So, assuming you are in the folder you created for the exercise, where you created/modified your configuration file, you can run:
# In case you created nextflow.config in the current directory
nextflow config $PIPELINE_PATH
# In case you created a custom config file named my_custom_file.config
nextflow -c my_custom_file.config config $PIPELINE_PATH
Exercise 1 - Activate singularity
Code to solve the exercise in: practicals/day3/1-advanced_config/1-singularity
The files nextflow.config and singularity.config in this folder provide a possible solution to this exercise. The content is the same in both files, as they represent two different ways to achieve the same goal (using nextflow.config or a custom config file named singularity.config).
Setup
Make a new directory for this exercise and navigate into it:
mkdir my_work_dir/day3/1-advanced_config/1-singularity
cd my_work_dir/day3/1-advanced_config/1-singularity
Goal
Prepare a config file to enable Singularity support for containerised execution.

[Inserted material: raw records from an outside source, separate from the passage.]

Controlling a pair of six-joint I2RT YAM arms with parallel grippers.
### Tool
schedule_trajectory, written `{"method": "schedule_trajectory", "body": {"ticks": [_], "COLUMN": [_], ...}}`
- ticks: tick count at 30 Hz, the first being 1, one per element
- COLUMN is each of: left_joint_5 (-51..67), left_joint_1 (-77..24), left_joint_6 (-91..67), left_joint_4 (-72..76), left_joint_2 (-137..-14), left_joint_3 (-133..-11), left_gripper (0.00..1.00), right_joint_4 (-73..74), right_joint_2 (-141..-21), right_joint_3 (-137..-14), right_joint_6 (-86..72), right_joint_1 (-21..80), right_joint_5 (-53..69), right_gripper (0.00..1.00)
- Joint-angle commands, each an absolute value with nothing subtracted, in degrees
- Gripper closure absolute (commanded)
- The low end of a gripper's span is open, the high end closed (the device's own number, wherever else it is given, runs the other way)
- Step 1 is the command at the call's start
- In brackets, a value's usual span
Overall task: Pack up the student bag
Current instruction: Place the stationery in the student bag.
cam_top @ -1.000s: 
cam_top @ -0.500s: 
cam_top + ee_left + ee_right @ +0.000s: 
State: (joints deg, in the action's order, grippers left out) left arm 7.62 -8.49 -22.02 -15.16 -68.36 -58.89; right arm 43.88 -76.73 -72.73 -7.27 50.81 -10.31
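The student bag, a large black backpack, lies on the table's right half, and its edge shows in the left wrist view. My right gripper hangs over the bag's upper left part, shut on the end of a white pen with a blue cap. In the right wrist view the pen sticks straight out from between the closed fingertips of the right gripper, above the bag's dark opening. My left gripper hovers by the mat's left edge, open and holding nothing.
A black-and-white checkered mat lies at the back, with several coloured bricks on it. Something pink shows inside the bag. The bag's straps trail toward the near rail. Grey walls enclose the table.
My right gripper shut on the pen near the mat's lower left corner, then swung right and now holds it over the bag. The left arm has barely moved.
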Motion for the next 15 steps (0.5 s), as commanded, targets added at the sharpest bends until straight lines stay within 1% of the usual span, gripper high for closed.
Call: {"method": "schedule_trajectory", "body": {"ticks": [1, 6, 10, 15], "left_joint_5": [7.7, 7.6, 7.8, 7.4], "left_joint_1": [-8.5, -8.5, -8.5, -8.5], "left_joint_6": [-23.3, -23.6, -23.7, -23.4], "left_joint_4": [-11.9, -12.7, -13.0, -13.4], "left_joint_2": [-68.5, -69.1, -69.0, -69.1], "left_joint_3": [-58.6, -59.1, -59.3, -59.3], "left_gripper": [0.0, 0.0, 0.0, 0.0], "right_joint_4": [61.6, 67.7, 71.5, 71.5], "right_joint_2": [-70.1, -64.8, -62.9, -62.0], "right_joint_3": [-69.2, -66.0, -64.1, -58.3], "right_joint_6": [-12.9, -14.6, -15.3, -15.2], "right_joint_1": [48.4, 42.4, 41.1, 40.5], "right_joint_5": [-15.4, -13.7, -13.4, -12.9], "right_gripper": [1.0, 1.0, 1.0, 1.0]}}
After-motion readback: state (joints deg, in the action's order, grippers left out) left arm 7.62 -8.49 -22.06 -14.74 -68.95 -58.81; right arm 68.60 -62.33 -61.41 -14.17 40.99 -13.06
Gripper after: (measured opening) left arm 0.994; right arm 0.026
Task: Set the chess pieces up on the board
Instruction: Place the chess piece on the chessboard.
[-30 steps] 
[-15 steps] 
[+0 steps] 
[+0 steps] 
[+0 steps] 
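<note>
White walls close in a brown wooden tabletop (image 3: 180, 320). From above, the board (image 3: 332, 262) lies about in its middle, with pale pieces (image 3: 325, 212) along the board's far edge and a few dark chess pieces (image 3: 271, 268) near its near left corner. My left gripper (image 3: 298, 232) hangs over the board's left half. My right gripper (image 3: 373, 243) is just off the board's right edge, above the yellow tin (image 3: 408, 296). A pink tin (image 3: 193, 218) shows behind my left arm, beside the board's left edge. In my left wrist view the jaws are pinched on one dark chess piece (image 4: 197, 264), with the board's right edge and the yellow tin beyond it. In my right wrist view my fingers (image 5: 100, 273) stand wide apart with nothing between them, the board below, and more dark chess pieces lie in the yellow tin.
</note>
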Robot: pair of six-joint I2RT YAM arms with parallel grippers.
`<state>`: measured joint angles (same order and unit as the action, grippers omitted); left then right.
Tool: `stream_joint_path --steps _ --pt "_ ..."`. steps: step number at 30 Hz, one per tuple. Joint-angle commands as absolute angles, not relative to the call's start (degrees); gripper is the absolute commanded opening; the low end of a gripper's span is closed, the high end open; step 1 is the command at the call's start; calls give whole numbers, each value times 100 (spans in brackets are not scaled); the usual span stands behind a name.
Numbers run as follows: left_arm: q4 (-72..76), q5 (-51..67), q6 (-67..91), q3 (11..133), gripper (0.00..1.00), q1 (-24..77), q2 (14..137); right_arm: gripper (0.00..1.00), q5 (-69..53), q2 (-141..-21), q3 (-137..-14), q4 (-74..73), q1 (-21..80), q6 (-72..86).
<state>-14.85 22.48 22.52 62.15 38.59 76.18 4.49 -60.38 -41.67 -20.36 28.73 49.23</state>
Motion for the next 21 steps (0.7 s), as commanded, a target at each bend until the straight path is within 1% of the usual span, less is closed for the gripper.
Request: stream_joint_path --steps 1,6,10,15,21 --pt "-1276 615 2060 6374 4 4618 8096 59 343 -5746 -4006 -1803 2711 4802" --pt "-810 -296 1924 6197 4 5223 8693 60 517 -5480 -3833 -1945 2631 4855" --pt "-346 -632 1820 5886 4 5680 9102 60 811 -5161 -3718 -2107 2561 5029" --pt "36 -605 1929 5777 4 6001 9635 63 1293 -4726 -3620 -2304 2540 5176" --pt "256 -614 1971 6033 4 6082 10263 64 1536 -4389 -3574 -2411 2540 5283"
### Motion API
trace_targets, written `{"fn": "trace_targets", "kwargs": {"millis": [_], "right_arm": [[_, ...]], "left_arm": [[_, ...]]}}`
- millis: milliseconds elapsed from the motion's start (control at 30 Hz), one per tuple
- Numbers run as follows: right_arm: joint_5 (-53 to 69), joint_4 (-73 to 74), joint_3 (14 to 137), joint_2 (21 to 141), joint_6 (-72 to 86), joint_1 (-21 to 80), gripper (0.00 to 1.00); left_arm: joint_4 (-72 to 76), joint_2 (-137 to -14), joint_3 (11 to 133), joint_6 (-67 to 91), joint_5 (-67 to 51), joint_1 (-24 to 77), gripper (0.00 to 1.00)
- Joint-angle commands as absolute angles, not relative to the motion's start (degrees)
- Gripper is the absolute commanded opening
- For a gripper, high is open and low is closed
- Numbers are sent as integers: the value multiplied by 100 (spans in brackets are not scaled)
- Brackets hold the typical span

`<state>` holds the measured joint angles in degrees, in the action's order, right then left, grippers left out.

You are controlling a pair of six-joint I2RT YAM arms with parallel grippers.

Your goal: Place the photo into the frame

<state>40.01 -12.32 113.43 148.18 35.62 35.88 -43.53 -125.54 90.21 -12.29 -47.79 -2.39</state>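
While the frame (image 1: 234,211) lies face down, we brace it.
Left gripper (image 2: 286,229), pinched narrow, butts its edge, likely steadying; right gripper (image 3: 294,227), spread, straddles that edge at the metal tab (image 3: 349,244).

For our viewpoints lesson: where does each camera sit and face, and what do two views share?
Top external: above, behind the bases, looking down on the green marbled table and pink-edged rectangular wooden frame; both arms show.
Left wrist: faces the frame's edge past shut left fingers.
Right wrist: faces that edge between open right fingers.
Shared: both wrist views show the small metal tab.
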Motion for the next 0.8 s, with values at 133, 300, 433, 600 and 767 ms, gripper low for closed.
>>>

- In our configuration we have pre-fetched container images available in a central location, we want to read images from here, but not store our new images in this location. For this, set the singularity library directory to
/project/nextflow_zero2hero/containers - To be sure we are not clogging our working directory with output files, change the cache directory to a subfolder in your scratch space, let's say
/scratch/$USER/nextflow_cache. - Additionally, add a Singularity run option to bind the
/localscratchdirectory inside the container (required by our HPC setup).
Execution
For this you will need to set relevant properties in the singularity scope.
Basically, you have to create a new config file (e.g. nextflow.config) with the singularity block and configure it properly
singularity {
...
}
Once you have created your config file, run the nextflow config command to inspect the final configuration and verify that the Singularity settings are correctly applied. If you created a custom config file, remember to use the -c option:
# In case you created nextflow.config in the current directory
nextflow config practicals/day3/1-advanced_config/workflow
# In case you created a custom config file named my_custom_file.config
nextflow -c my_custom_file.config config practicals/day3/1-advanced_config/workflow
Verify that the pipeline is now able to run and containers are downloaded to the specified cache directory. You can run the pipeline with the following command:
# In case you created nextflow.config in the current directory
nextflow run practicals/day3/1-advanced_config/workflow
# In case you created a custom config file named my_custom_file.config
nextflow run practicals/day3/1-advanced_config/workflow -c my_custom_file.config
Exercise 2 - Configure an executor
Code to solve the exercise in: practicals/day3/1-advanced_config/2-executor
Setup
Make a new directory for this exercise and navigate into it:
mkdir my_work_dir/day3/1-advanced_config/2-executor
cd my_work_dir/day3/1-advanced_config/2-executor
NB. From now on, we will build on top of the previous exercise, so make sure you have completed Exercise 1 and copied your config file from there into this new directory.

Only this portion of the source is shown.